Not sure what the problem is, but Mozilla works fine. I’ll try and figure it out later.
From the Illinois Senate
State Senator Dan Kotowski
FOR IMMEDIATE RELEASE:
Senator Kotowski Issues Statement on Office Threats
SPRINGFIELD, IL Illinois State Senator Dan Kotowski (D- Park Ridge) issued the following statement regarding the recent threats communicated to his legislative office:
I was elected to serve as your voice in Springfield to improve our communities and help families in the 33rd Senate District. I have been thankful for the support of district residents as I have moved forward on a broad array of initiatives to make sure that our children, working families, veterans and seniors receive the support they need from state government.

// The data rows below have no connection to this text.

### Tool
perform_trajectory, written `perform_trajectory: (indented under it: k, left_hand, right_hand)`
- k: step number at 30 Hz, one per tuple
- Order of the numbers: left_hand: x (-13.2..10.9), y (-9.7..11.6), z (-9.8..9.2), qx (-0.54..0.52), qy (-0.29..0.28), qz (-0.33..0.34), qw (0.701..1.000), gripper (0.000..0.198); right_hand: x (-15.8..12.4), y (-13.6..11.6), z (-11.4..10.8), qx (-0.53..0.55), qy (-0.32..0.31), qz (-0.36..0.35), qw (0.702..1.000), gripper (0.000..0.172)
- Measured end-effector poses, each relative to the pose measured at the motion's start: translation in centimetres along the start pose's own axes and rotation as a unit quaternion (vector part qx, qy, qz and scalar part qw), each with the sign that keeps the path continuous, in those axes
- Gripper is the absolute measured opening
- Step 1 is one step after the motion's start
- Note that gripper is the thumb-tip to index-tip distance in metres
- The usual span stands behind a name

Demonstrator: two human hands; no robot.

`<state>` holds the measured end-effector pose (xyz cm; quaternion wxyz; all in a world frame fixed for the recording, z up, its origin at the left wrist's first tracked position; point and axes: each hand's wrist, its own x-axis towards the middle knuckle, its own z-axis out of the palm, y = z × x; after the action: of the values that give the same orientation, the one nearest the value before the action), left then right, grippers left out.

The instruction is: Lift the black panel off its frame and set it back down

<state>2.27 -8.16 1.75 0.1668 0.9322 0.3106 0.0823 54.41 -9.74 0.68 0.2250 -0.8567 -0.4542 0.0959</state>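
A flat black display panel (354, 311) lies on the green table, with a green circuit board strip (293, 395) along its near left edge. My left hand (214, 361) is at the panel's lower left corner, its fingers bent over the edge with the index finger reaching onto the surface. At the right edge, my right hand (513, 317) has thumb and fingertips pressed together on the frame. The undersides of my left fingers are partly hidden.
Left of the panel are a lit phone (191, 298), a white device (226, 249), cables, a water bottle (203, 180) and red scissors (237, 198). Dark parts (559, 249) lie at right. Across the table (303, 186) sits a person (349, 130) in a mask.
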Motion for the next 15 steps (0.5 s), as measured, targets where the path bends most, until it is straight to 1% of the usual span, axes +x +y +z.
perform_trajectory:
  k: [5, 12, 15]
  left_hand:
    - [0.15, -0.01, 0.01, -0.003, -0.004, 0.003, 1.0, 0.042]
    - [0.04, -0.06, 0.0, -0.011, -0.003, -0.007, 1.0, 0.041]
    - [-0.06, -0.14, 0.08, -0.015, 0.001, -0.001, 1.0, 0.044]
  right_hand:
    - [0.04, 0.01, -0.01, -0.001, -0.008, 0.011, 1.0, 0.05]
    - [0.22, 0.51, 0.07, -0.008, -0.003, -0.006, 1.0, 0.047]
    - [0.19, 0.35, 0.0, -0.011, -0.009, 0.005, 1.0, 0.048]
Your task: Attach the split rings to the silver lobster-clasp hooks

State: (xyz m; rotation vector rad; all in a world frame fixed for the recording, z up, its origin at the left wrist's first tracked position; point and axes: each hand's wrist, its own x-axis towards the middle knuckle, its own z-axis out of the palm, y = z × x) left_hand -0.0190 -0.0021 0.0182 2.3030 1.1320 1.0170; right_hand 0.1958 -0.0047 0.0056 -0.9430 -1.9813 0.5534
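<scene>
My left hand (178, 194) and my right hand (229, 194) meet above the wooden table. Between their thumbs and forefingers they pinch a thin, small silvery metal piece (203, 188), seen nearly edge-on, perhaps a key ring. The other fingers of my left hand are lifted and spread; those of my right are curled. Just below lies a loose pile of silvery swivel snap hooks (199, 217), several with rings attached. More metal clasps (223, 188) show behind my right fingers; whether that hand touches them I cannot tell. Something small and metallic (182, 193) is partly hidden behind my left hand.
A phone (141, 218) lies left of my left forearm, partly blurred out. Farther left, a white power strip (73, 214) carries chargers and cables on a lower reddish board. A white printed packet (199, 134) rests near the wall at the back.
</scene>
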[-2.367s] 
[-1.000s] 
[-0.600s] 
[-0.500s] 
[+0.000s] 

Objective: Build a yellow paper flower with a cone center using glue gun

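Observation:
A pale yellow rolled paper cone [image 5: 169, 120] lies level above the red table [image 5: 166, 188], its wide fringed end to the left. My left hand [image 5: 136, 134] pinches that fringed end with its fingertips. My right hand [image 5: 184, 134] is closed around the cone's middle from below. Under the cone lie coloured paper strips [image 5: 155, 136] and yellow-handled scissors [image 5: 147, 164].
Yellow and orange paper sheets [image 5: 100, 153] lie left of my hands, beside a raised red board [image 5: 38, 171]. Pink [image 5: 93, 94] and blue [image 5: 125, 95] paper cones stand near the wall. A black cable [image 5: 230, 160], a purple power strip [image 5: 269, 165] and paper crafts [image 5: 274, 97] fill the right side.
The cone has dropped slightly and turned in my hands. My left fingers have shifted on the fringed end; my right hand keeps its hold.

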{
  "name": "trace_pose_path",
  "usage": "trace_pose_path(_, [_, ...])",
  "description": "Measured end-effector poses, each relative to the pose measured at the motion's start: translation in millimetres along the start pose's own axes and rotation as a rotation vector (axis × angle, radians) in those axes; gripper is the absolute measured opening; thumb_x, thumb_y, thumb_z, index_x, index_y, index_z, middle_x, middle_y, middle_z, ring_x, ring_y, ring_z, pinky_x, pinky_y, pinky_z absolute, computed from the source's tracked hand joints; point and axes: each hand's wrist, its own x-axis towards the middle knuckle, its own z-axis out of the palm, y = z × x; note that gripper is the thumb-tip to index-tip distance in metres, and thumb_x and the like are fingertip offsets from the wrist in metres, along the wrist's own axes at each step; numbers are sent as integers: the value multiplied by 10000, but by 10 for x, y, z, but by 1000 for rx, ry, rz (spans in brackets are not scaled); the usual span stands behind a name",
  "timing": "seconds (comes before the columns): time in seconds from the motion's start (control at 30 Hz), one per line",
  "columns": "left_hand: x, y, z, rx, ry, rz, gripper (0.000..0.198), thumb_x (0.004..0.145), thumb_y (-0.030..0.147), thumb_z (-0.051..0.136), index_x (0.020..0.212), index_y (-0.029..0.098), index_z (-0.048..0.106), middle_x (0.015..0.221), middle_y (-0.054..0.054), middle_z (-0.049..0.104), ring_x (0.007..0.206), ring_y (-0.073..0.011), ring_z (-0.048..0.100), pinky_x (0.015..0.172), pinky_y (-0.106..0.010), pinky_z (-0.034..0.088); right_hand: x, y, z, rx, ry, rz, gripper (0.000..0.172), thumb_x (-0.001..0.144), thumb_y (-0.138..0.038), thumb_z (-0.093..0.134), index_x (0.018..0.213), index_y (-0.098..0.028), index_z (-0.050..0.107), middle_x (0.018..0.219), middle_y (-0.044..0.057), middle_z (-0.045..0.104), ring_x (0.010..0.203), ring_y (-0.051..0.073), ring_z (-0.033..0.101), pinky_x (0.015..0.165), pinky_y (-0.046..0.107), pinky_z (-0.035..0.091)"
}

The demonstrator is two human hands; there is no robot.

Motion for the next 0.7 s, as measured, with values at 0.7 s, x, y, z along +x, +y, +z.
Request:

As you are probably aware by now, the Illinois State Rifle Association, which lobbies for gun manufacturers, sellers, and some gun advocates, has chosen to target me for my stand on gun safety measures. That is their right in our democracy. It is even allowable in a democracy like ours, which I believe we are blessed to have, to deceptively portray my work on gun safety. That is part of the political process. They are entitled to their say, and the community is entitled to then sort out the truth from what are the dishonest attacks on my record.
However, when it comes to threats against my staff and family, I will stand up to protect those who are threatened as best I can, as any father, husband and employer would do. Let me share with you one comment on a website, which was inspired by the State Rifle Association’s targeting of me: “Sounds to me like Senator Kotowski deserves to be threatened. Why, if he were to commit suicide by shooting himself in the head three times, it wouldn’t surprise me one bit.” We have also received threatening calls at our office. And I don’t need to remind people that when George Ryan was Lieutenant Governor, gun criminals made an effort to shoot up his Springfield home because he supported protecting our police from assault weapons.
I will not hesitate to do whatever it takes to protect people around me from such threats. I also will not stop for a moment to vigorously advance issues of concern to the 33rd Senate District. My job is to work on numerous important issues like providing greater opportunities for veterans, ensuring insurance coverage for women at risk of breast cancer, capping property tax assessments for homeowners, as well as helping improve the lives of neighbors, friends and all the constituents whom I am privileged to represent. No one-issue lobbying group will keep me from continuing to do what I promised when I was elected to the Illinois State Senate: represent the broad needs and interests of the district that I am so proud to serve.”